The Paw Print Project is in the beginning stages of becoming a nonprofit organization. Its goal is to be a hub of information, volunteers, and other resources for brick-and-mortar animal shelters.
“It empowers the regular, everyday person who wants to make a difference in animal rescue or animal welfare,” Wancowicz said. “The Paw Print Project will essentially be the entire back end network support system that people can apply, get vetted, and trained through us to grow their network of volunteers and strategic partners and work with the rescues in their communities to temporarily place animals and then permanently place them.”
Before the Paw Print Project was born, Wancowicz said he and his wife, Brianna, started a Facebook group called Hampton Roads Animal Foster Network. With 640 members, the group serves as a way to connect people and help temporarily or permanently rehome dogs.

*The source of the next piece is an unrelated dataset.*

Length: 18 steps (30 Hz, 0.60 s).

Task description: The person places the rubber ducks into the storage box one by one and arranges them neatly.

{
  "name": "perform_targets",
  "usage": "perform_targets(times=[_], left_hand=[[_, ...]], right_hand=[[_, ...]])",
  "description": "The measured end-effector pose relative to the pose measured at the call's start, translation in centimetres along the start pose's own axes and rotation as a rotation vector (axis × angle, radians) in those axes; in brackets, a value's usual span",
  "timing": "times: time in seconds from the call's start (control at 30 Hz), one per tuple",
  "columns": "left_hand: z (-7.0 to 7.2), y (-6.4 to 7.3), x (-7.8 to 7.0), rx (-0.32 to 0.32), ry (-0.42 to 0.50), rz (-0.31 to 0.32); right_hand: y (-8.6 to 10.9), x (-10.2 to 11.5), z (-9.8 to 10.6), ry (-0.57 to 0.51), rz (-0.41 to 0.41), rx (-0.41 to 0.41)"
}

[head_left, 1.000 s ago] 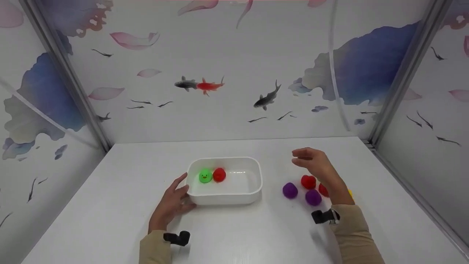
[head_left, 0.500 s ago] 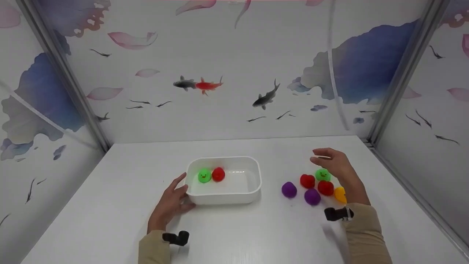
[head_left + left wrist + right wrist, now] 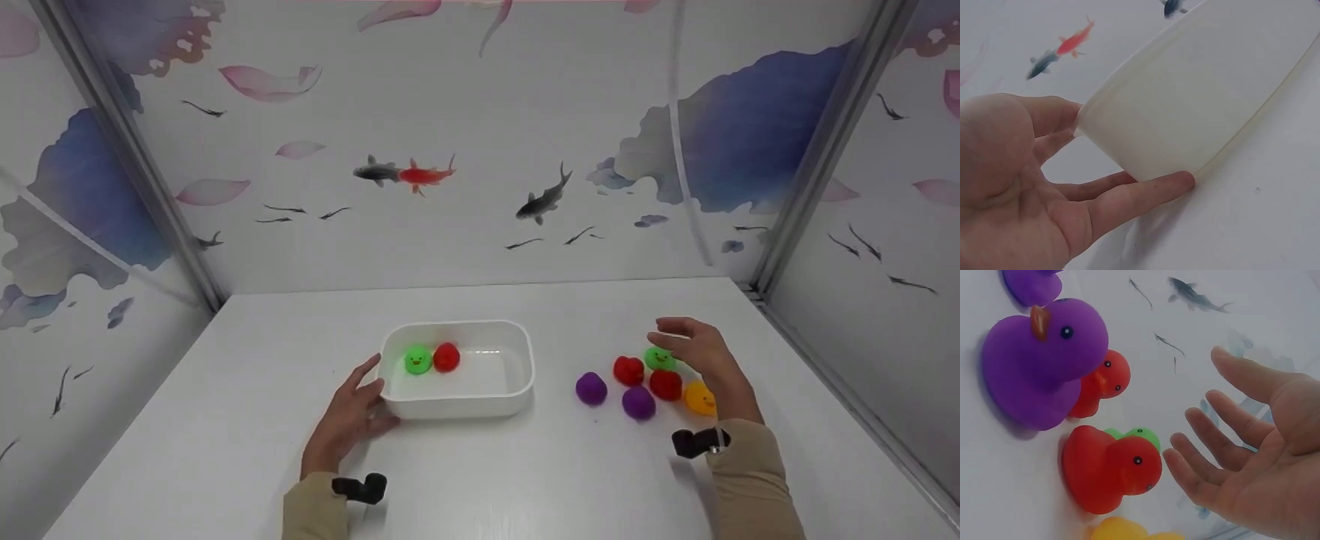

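A white plastic box (image 3: 461, 407) stands left of centre on the table, with a green duck (image 3: 418, 360) and a red duck (image 3: 447, 358) inside. My left hand (image 3: 346, 412) grips its left end, fingers at the rim and along the lower wall (image 3: 1145, 129). On the right, a loose group holds two purple ducks (image 3: 591, 388), two red ducks (image 3: 666, 385), a green duck (image 3: 660, 360) and a yellow duck (image 3: 699, 398). My right hand (image 3: 701, 356) hovers over the group's far right side, palm bare; in the right wrist view its fingertips are near a red duck (image 3: 1112, 469).
The white table (image 3: 480, 480) ends at a back wall (image 3: 450, 247) printed with fish and petals. Side walls with metal corner posts (image 3: 832, 150) rise left and right. Each wrist carries a small black camera (image 3: 360, 489) over a tan sleeve.
My right hand has moved right and slightly lower, uncovering the green and yellow ducks beneath it. My left hand and the box have stayed in place.
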<state>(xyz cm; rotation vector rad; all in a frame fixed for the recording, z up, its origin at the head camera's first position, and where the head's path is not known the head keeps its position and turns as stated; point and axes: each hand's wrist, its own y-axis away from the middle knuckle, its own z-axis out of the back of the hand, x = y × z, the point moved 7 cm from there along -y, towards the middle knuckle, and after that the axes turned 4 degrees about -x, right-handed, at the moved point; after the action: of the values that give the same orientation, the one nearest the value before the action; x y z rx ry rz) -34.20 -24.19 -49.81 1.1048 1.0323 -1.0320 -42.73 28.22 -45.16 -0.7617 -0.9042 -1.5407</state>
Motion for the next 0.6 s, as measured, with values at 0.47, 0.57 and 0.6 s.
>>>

Tyler said it’s been “refreshing” to see so many strangers help each other out, and inspired him to reimagine the same concept in a bigger way.
Starting the project also helped him transition out of the Navy after serving for 11 years, he said. After a lot of self-reflection and generally being an animal lover, he found himself thinking about the challenges animal shelter’s face.
“What makes it difficult for people to get animal welfare? Why is it so hard opening a shelter?” he said. “Space, legality, insurance, all those different things really make it difficult. But what if we took all of that away and made it super simple.”
Now, Tyler is acting as president of the Paw Print Project Board of Directors, and he and his wife are interviewing for other board positions.
Within the first month of promoting the project, Tyler said they’ve received around 50 applications and completed around 20 interviews. He’s hoping to have a full board of seven or eight people by mid-June and then file for a 501C to become an official nonprofit. The goal is to have the whole project up and running by the end of the year.
“We got way more interest than I think we thought [we would],” Brianna said. “Starting from scratch, you can’t really see how it’s going to be. So it’s been super exciting to interview these people and get to know people and see, kind of, where they would fit into our mission that we’re trying to do.”
In order to help get the project up and running, Tyler is competing in an Inked Magazine tattoo contest to win $25,000. He made it to the top 10, and is currently competing to be in the top five.
Brianna said there is still much more research to be done about what goes into making a nonprofit, but they’re ready to take on the challenge.
After forming the Board of Directors, Brianna said they will have to make bylaws and establish committee leaders.
“I think we kind of just have to meet as a Board and see what our expectations and standards are going to be,” she said. “And then also see who on our Board can bring valuable input that maybe we weren’t thinking about.”
Overall, Tyler said he’s both excited and nervous about starting the project, but he’s excited about how things are going so far.
“I think that if there’s something you want in the world, no one else is going to make it for you, so you might as well just go and make it yourself,” he said.